Die Ansicht, ein ernstlich an der Klärung der familienrechtlichen Verhältnisse interessierter Mann hätte an Stelle des Antragstellers spätestens ab Bekanntwerden des vorbehaltslosen, nicht nur von Verdacht sprechenden Eingeständnisses der Mutter gegenüber der Erstantragsgegnerin im Jahr 2000 eine endgültige Klärung in die Wege geleitet, kann jedenfalls nicht als völlig unvertretbar beurteilt werden.

 

Die materiellrechtliche Ausschlussfrist des § 158 Abs 2 ABGB verfolgt das Ziel, die Anfechtungsberechtigten im Interesse des Rechtsfriedens, der Rechtssicherheit in den Familienbeziehungen und im Interesse des Kindes an der Bestandkraft seines familienrechtlichen Status zu zwingen, innerhalb einer angemessenen Frist zu entscheiden, ob sie von ihrem Anfechtungsrecht Gebrauch machen wollen.

 

Ein späterer Wegfall jener familiären Nahebeziehungen, die den Giltvater zunächst vom Gebrauch seines Rechts abgehalten haben, zB infolge Scheidung der Eltern oder Verschlechterung des persönlichen Verhältnisses zum Kind, kann im Lichte der wesentlichen Zielsetzung, Rechtssicherheit zu schaffen, keine Rolle spielen.
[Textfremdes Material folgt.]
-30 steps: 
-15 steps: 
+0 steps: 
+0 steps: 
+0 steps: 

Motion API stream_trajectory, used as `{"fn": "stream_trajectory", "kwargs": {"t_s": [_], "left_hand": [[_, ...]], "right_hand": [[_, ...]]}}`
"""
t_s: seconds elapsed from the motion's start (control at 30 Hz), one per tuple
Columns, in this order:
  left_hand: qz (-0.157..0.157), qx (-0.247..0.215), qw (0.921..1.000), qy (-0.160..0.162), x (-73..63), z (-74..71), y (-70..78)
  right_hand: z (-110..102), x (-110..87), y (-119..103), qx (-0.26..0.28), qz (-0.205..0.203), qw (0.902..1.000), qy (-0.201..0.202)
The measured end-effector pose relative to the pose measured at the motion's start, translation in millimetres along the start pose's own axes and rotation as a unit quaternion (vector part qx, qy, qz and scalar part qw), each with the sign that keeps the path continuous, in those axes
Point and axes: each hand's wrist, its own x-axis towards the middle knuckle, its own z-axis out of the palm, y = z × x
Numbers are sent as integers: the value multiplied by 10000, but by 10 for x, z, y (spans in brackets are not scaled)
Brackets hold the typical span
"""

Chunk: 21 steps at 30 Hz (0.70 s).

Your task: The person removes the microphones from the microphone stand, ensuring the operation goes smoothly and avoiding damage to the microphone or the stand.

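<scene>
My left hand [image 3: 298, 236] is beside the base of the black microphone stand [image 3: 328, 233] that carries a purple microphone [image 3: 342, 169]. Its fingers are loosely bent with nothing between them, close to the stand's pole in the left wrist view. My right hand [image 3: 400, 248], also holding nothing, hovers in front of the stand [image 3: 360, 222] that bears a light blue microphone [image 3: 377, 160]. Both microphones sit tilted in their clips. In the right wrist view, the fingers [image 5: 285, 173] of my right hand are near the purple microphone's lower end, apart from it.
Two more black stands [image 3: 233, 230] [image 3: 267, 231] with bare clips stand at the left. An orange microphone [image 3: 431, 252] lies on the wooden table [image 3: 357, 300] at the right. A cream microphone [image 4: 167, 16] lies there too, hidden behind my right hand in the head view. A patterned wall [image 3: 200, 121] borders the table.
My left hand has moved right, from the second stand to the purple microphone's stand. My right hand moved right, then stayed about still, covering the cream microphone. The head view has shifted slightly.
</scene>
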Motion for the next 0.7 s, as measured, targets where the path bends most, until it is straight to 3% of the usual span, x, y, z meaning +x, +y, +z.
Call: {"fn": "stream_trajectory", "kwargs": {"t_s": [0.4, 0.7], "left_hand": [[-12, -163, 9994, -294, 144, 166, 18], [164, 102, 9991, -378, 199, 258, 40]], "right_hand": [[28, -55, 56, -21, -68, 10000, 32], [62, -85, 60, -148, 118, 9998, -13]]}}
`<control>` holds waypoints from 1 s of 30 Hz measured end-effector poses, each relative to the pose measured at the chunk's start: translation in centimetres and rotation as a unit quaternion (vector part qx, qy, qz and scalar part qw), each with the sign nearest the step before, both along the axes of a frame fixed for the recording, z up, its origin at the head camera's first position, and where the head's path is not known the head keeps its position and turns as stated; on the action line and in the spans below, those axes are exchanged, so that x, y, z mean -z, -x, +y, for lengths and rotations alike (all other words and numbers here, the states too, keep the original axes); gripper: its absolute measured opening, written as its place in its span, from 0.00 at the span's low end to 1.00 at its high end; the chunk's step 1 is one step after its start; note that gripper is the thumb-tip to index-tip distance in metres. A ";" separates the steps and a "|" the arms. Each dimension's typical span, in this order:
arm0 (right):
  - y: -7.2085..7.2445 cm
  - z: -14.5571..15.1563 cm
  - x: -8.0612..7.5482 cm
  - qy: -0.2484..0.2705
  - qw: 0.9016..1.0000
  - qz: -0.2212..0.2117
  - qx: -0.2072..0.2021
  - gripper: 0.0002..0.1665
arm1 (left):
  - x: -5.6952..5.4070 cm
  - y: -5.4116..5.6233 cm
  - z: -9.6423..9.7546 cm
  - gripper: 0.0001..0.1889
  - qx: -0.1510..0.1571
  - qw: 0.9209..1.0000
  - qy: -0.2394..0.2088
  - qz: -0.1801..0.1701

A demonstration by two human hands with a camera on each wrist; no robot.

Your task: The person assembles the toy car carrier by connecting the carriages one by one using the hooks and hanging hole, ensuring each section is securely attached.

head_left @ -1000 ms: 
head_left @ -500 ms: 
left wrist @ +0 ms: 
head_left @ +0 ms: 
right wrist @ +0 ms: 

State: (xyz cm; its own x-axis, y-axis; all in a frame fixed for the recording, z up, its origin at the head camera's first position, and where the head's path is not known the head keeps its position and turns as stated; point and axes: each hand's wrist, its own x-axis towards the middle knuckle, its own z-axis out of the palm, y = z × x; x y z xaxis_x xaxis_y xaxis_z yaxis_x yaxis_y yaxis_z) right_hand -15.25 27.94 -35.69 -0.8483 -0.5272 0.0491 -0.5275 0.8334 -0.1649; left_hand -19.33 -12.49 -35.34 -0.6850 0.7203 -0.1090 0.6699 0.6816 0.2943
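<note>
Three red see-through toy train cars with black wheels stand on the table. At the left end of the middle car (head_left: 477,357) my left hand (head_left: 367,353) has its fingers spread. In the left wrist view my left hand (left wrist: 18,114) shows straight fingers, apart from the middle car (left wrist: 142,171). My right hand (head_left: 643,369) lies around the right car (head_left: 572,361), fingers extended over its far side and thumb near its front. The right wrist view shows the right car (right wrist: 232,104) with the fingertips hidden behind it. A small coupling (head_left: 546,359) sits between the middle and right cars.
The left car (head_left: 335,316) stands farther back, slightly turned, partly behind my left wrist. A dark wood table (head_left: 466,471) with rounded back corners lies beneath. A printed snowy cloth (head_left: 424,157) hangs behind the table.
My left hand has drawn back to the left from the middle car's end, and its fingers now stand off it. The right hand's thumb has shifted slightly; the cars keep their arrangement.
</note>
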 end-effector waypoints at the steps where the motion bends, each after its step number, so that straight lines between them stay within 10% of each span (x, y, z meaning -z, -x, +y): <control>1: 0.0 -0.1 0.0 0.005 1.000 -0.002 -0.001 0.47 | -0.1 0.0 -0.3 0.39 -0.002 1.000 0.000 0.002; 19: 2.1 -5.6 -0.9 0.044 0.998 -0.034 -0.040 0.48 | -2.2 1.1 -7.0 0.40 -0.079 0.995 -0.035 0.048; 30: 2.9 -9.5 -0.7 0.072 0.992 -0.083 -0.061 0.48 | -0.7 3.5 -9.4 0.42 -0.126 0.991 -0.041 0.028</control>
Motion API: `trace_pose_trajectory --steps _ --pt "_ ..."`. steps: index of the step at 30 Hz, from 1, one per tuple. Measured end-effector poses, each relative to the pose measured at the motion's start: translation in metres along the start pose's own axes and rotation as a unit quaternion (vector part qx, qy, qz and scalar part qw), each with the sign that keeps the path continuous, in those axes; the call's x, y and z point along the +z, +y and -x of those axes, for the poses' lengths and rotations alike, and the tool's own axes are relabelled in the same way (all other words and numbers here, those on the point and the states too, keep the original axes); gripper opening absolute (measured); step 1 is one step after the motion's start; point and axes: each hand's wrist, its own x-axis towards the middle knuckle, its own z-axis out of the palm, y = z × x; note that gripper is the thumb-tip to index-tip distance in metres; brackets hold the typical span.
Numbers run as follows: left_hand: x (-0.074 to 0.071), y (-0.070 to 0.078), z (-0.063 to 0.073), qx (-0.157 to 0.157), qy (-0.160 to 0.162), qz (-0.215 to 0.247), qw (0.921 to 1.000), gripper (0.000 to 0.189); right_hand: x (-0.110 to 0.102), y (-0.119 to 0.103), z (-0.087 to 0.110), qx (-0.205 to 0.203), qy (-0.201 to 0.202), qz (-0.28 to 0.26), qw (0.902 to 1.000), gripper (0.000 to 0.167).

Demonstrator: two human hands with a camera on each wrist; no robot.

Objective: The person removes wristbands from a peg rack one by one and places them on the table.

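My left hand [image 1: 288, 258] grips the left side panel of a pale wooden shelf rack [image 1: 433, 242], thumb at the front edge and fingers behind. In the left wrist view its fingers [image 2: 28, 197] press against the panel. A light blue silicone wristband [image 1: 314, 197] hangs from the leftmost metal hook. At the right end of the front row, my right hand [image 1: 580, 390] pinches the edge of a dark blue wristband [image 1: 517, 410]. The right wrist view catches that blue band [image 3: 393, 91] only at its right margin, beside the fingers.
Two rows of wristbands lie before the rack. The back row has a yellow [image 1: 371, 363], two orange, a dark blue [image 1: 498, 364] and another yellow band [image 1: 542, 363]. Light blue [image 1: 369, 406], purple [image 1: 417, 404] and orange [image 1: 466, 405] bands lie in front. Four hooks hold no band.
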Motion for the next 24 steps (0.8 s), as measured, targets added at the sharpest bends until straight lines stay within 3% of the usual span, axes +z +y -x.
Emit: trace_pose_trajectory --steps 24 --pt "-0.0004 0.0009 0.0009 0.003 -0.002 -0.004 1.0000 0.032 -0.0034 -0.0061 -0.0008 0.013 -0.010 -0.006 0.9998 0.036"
Es ist nicht nachvollziehbar, weshalb das Interesse an der Bestandkraft des familienrechtlichen Status mit dem Erreichen der Volljährigkeit des Kindes wegfallen sollte. Auch eine (in der Zielrichtung ähnliche) Adoption könnte nicht Jahre später vom Annehmenden mit der Begründung rückgängig gemacht werden, das Kind sei biologisch fremd und wolle keinen persönlichen Kontakt mehr.

 

Der im Revisionsrekurs zitierten Entscheidung 1 Ob 236/05w (erster Rechtsgang) lag der gerade konträre Fall eines außerehelichen biologischen Vaters zu Grunde, der eine Bestreitung der ehelichen Abstammung gegen den Willen der rechtlichen Eltern durchsetzen wollte. Der OGH erachtete im zweiten Rechtsgang dieses Verfahrens die dem Begehren entgegenstehende, dem vorrangigen Schutz des Familienlebens verpflichtete Rechtslage für verfassungsrechtlich unbedenklich (1 Ob 98/07d).

 

Eine zeitliche Beschränkung der Möglichkeit, die eheliche Vaterschaft anzufechten, steht unter Würdigung der damit verfolgten familienrechtlichen Zielsetzung nach der Rsp des EGMR nicht mit Art 8 und Art 14 iVm Art 6 EMRK in Widerspruch (EGMR 28. 11. 1984 Rasmussen/Dänemark, EGMRE 2, 46 = NJW 86, 2176). Gegen die in dieser Entscheidung zu beurteilende, nach dänischem Recht geltende Frist von drei Jahren fand der Gerichtshof keine Bedenken.

 

Auch der in § 158 Abs 1 ABGB normierte kürzere Zeitraum von zwei Jahren ab der positiven Kenntnis der Unwahrscheinlichkeit der Vaterschaft kann aber nicht als völlig unangemessene Überlegungsfrist angesehen werden. Der Vermeidung von Härtefällen wird durch den gesetzlichen Interpretationsspielraum und durch die Regelung des § 158 Abs 2 ABGB Rechnung getragen.